• _Input_:
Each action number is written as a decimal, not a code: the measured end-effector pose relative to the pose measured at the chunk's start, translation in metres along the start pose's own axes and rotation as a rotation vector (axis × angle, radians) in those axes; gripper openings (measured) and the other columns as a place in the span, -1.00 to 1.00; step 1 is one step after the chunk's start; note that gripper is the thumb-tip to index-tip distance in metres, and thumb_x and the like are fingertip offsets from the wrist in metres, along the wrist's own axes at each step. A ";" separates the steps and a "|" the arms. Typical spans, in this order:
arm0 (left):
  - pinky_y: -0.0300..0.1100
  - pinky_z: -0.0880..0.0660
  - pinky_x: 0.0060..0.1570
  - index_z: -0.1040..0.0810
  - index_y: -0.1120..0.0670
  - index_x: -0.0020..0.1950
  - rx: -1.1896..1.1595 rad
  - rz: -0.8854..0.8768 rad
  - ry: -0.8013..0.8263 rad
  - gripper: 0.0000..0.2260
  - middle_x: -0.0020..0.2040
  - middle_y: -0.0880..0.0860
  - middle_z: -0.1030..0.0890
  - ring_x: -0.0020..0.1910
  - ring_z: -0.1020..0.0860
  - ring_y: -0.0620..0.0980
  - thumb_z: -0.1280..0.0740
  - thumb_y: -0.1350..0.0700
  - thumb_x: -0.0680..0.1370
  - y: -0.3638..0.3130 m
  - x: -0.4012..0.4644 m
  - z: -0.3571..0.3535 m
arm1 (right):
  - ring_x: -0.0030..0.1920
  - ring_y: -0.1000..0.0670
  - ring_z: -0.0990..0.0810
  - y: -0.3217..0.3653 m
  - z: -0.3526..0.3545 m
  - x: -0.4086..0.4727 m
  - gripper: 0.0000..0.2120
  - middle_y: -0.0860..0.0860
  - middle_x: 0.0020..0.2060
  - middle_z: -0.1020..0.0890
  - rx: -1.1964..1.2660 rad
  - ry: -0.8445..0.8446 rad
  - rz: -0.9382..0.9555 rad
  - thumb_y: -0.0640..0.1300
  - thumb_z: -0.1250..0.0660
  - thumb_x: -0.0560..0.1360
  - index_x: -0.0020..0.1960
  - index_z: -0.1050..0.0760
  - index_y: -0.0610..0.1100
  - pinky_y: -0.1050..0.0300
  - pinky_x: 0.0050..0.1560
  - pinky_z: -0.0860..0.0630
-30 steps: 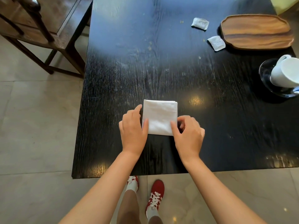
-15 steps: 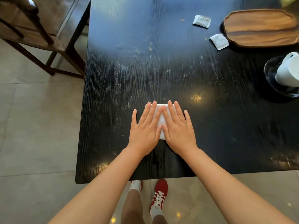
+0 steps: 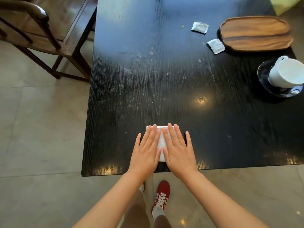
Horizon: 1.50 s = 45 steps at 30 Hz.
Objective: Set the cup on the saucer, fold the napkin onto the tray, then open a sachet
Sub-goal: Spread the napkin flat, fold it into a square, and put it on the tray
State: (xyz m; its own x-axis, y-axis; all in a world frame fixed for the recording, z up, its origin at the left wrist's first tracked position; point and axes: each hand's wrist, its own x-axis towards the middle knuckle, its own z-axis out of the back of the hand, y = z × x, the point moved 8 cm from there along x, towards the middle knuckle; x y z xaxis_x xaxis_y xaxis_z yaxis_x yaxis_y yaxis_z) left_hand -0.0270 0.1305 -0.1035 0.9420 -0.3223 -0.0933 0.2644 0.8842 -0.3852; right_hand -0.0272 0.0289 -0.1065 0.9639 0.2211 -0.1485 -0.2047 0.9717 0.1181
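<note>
Both our left hand [image 3: 146, 150] and right hand [image 3: 178, 151] lie flat, fingers [image 3: 172, 134] straight and spread, pressing the napkin [image 3: 160, 142] at the counter [image 3: 164, 79]'s near edge. We should firm the crease evenly before lifting it to the tray [image 3: 255, 32].

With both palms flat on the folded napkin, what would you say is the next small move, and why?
Probably lift the palms and pinch the napkin at one edge to carry it. The left hand and right hand press it flat near the table's front edge, so the fold looks done, while the tray sits bare at the far right. The cup already stands on the saucer.
</note>
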 end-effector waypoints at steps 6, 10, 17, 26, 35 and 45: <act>-0.36 -0.32 0.12 -0.34 0.17 0.38 -0.418 0.381 -0.248 -0.63 0.21 0.06 -0.47 0.15 -0.43 -0.05 -0.19 0.19 0.56 0.008 -0.025 0.034 | 0.49 -0.06 0.02 0.001 0.003 0.000 -0.45 -0.09 0.50 -0.13 0.023 -0.021 -0.020 0.01 0.07 0.55 0.50 -0.02 -0.14 -0.18 0.41 0.04; -0.42 -0.42 -0.12 -0.51 0.15 0.20 -0.592 0.673 -0.244 -0.76 -0.01 0.04 -0.55 -0.08 -0.49 -0.09 -0.21 0.17 0.56 0.025 -0.018 0.032 | 0.49 -0.05 0.05 0.000 0.004 -0.001 -0.45 -0.09 0.50 -0.10 0.030 -0.009 -0.024 0.02 0.08 0.55 0.50 0.02 -0.14 -0.18 0.41 0.05; -0.09 -0.55 -0.13 -0.62 0.09 -0.09 -0.739 0.616 -0.104 -0.88 -0.17 0.00 -0.64 -0.14 -0.59 -0.08 -0.29 0.14 0.51 0.027 -0.003 0.040 | 0.46 -0.12 -0.17 0.000 0.016 -0.002 -0.48 -0.14 0.45 -0.27 0.147 -0.026 -0.003 -0.03 0.02 0.53 0.45 -0.16 -0.18 -0.16 0.40 -0.19; -0.24 -0.59 -0.19 -0.55 -0.06 0.00 -1.157 0.570 -0.050 -0.86 -0.08 -0.05 -0.67 -0.10 -0.64 -0.17 -0.29 0.18 0.55 -0.019 -0.013 0.082 | 0.30 0.02 -0.37 -0.051 0.068 -0.036 -0.29 -0.03 0.42 -0.30 1.085 -0.079 -0.521 -0.04 -0.31 0.50 0.51 0.03 -0.05 0.03 0.25 -0.40; -0.18 -0.61 -0.17 -0.56 0.11 0.09 -1.248 0.500 0.091 -0.85 -0.04 0.05 -0.69 -0.08 -0.66 -0.04 -0.30 0.22 0.54 -0.082 -0.014 0.123 | -0.02 -0.06 -0.65 -0.099 0.113 -0.078 -0.59 -0.18 0.06 -0.63 1.582 0.117 -0.754 -0.27 -0.38 0.43 0.26 -0.44 -0.33 0.18 -0.13 -0.62; -0.28 -0.56 -0.32 -0.60 0.13 -0.06 -1.111 0.436 0.003 -0.95 -0.10 0.06 -0.67 -0.09 -0.64 -0.03 -0.37 0.23 0.49 -0.149 0.008 0.158 | -0.06 -0.02 -0.63 -0.149 0.208 -0.114 -0.90 -0.07 -0.07 -0.64 1.502 -0.155 -0.670 -0.26 -0.39 0.44 -0.05 -0.54 -0.16 0.18 -0.24 -0.59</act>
State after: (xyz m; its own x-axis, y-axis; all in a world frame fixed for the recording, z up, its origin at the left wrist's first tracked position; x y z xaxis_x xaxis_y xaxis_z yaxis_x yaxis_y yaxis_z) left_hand -0.0267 0.0498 0.0983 0.9071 -0.0697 -0.4150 -0.4026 0.1433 -0.9041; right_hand -0.0711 -0.1586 0.0966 0.8331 -0.2768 -0.4790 0.4769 -0.0795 0.8754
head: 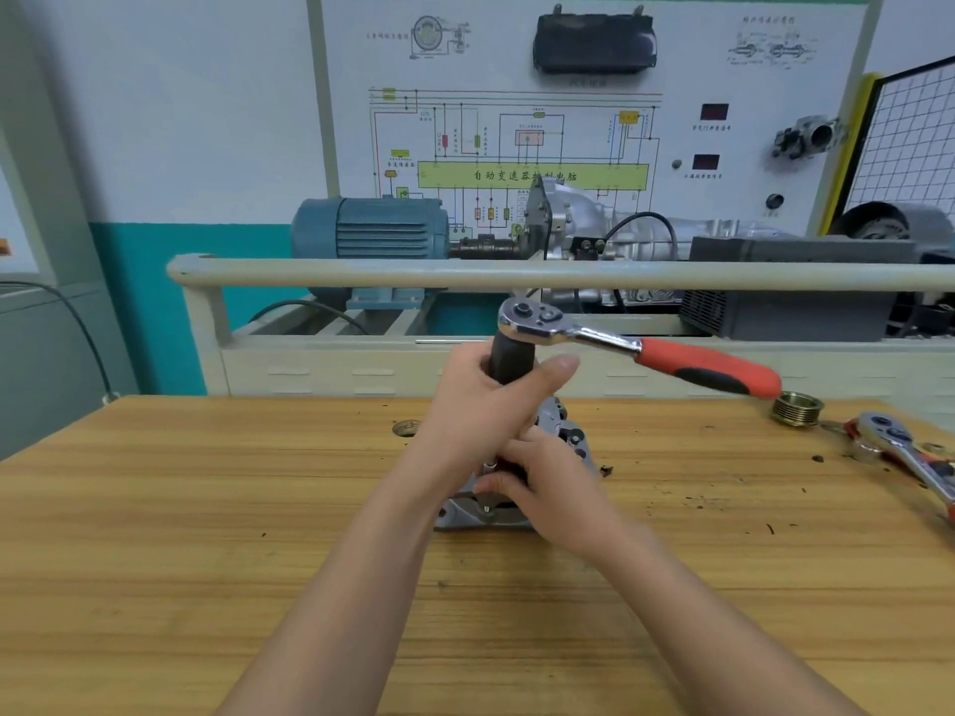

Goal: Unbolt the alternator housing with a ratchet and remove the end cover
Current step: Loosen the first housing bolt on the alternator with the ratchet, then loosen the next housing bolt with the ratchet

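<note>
Because the ratchet point(537, 320) stands on a tall dark socket point(509, 361) rising from the alternator point(486, 511), the socket is clasped by the left grip point(480, 400), fingers curled round it, probably to keep it seated on a bolt. The alternator, near the middle of the table point(206, 509), is steadied by the right grip point(548, 483), whose fingers wrap its housing. The orange handle point(708, 366) is left free. A second ratchet point(899, 447) and a pulley point(797, 408) lie toward the far right edge.
</note>
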The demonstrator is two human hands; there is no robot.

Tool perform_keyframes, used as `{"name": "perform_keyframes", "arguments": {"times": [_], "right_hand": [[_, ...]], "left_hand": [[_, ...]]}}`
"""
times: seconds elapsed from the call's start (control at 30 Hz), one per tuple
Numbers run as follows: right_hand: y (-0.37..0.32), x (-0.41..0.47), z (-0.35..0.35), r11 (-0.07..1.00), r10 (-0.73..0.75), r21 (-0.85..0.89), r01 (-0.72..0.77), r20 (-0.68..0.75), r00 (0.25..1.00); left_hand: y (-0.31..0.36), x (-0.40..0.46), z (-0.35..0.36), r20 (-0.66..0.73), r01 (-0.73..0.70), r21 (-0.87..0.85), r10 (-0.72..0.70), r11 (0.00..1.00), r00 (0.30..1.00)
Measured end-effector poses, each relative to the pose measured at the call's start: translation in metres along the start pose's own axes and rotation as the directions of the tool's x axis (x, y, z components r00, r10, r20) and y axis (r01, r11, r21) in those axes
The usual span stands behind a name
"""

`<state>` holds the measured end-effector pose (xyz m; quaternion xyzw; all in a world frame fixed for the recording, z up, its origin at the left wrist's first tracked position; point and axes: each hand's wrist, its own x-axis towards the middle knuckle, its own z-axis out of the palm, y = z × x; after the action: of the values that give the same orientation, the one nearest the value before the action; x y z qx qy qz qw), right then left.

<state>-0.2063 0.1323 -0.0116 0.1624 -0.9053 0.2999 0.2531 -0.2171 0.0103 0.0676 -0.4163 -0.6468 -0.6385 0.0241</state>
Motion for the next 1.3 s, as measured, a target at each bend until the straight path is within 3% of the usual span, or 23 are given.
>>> {"name": "perform_keyframes", "arguments": {"times": [0.13, 0.3, 0.5, 0.6, 0.83, 1.1, 1.2, 1.3], "right_hand": [[-0.009, -0.003, -0.001, 0.998, -0.049, 0.028, 0.051, -0.043, 0.998], [-0.015, -0.003, -0.008, 0.989, -0.077, 0.129, 0.077, -0.007, 0.997], [-0.002, -0.003, 0.000, 0.987, -0.039, 0.153, 0.049, -0.071, 0.997], [0.001, -0.001, -0.003, 0.992, -0.051, 0.114, 0.060, -0.077, 0.996], [-0.004, 0.003, -0.012, 0.981, -0.022, 0.192, 0.014, 0.038, 0.999], [-0.007, 0.003, -0.007, 0.994, -0.015, 0.106, 0.030, -0.141, 0.990], [-0.005, 0.002, -0.005, 0.994, -0.015, 0.106, 0.028, -0.125, 0.992], [-0.004, 0.002, -0.006, 0.989, 0.015, 0.146, -0.004, -0.075, 0.997]], "left_hand": [[-0.013, -0.014, 0.007, -0.087, 0.149, 0.107, -0.140, 0.983, 0.986], [-0.016, -0.014, 0.009, -0.126, 0.156, 0.076, -0.145, 0.985, 0.981], [-0.014, -0.012, -0.001, 0.031, 0.151, 0.105, -0.155, 0.983, 0.987], [-0.006, -0.013, -0.015, 0.224, 0.134, 0.074, -0.147, 0.988, 0.963], [0.007, -0.016, -0.037, 0.387, 0.101, 0.063, -0.118, 0.993, 0.915], [0.013, -0.012, -0.037, 0.282, -0.016, 0.159, -0.029, 0.987, 0.959], [0.013, -0.011, -0.036, 0.212, -0.042, 0.162, 0.006, 0.986, 0.977], [0.015, -0.010, -0.036, 0.235, -0.055, 0.154, 0.017, 0.986, 0.972]]}}
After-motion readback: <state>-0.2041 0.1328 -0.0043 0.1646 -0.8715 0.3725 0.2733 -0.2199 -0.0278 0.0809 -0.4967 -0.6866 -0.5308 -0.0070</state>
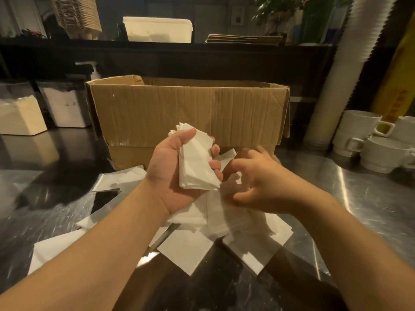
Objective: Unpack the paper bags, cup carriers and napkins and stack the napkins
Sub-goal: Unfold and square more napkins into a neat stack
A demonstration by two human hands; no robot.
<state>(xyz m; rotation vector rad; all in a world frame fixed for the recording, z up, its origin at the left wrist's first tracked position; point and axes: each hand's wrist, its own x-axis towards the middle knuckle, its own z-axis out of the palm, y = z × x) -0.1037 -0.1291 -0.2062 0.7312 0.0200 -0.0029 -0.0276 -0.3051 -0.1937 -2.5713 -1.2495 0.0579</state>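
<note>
The left hand [170, 169] is raised palm-up above the steel worktop [363, 198], thumb and curled fingers clamped round a stack of folded white napkins [197, 162] just in front of the open cardboard box [186, 108]. The right hand [260, 178] hovers just beside it over the loose napkins [224, 225] scattered on the worktop, its fingers spread, loosely bent and holding nothing. White cups [368, 140] are stacked at the right near a tall column of paper cups [343, 70], and white containers [65, 104] stand at the left
</note>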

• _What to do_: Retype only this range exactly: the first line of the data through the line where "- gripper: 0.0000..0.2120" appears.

• _Answer space_:
Each action number is written as a decimal, not a code: the measured end-effector pose relative to the pose measured at the chunk's start, translation in metres along the start pose's own axes and rotation as a rotation vector (axis × angle, radians) in those axes; gripper openings (measured) and the other columns as a place in the span, -1.00 to 1.00; step 1 is one step after the chunk's start; note that gripper is the thumb-tip to index-tip distance in metres, and thumb_x and the like are fingertip offsets from the wrist in metres, along the wrist's own axes at each step. A ";" separates the steps and a "|" the arms. Typical spans, in this order:
arm0 (left):
  - pinky_y: -0.0300..0.1100
  - pinky_z: -0.0880..0.0660
  - pinky_x: 0.0060..0.1570
  - index_z: -0.1040..0.0810
  - index_y: -0.1120..0.0670
  - index_x: -0.0020..0.1950
  - rx: -1.1896..1.1595 rad
  - rz: -0.8854..0.8768 rad
  - ry: -0.8013..0.8263 rad
  - gripper: 0.0000..0.2260
  - middle_x: -0.0020..0.2040
  - middle_y: -0.0880..0.0860
  - middle_z: -0.1030..0.0890
  - ring_x: -0.0020..0.1910
  - ring_z: -0.1020..0.0860
  - ring_y: -0.0620..0.0980
  - thumb_z: -0.1280..0.0740
  - thumb_y: -0.1350..0.0700
  - thumb_x: -0.0680..0.1370
  - y: -0.3638..0.3130 m
  - x: -0.4012..0.4644 m
  - z: -0.3571..0.3535 m
arm1 (right):
  - ring_x: -0.0030..0.1920
  - ring_y: -0.1000..0.0670
  - ring_z: -0.0990..0.0810
  - y: -0.3217..0.3653 m
  - z: -0.3526..0.3545 m
  - x: -0.4086..0.4727 m
  - gripper: 0.0000..0.2120

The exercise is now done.